Bald Knob High School is a comprehensive public high school for students in grades 9 through 12 located in Bald Knob, Arkansas, United States. The school serves more than 412 students in White County.

== Academics ==
The assumed course of study follows the Smart Core curriculum developed by the Arkansas Department of Education (ADE), which requires students complete at least 22 units prior to graduation. Students complete regular coursework and exams and may take Advanced Placement (AP) courses and exam with the opportunity to receive college credit.

In 2012, Bald Knob High School had rankings of No. 1,800 (national rank) and No. 16 (state rank) in the Best High Schools Report developed by U.S. News & World Report.

== Athletics ==
The Bald Knob High School athletic emblem (mascot) is the Bulldog with blue and white serving as the school colors.

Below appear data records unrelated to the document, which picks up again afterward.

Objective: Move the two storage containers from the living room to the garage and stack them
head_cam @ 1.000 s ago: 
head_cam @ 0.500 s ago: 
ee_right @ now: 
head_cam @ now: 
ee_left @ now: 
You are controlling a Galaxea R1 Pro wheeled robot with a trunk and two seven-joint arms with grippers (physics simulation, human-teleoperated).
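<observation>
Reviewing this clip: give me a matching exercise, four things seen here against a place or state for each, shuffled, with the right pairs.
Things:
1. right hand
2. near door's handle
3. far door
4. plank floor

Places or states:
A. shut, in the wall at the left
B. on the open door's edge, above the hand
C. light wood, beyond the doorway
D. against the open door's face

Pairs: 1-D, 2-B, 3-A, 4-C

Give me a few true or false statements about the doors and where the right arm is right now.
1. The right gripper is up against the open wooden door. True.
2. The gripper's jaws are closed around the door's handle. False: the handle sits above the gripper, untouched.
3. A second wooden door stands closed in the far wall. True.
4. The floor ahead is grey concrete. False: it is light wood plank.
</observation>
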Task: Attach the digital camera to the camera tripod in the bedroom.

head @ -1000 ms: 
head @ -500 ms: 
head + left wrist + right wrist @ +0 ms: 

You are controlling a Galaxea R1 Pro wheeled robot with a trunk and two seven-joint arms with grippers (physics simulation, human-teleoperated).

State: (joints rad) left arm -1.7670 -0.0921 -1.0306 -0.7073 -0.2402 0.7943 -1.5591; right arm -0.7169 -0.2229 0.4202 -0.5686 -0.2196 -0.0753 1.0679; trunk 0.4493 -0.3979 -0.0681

The Bald Knob Bulldogs compete in interscholastic activities within the 3A Classification administered by the Arkansas Activities Association. The Bulldogs play within the 3A Region 2 Conference and field varsity teams in football, golf (boys/girls), basketball (boys/girls), cross country (boys/girls), cheer, bowling (boys/girls), baseball, fastpitch softball, and track and field (boys/girls).

== Notable alumni ==
- Jason Jennings (1997)—Professional basketball player.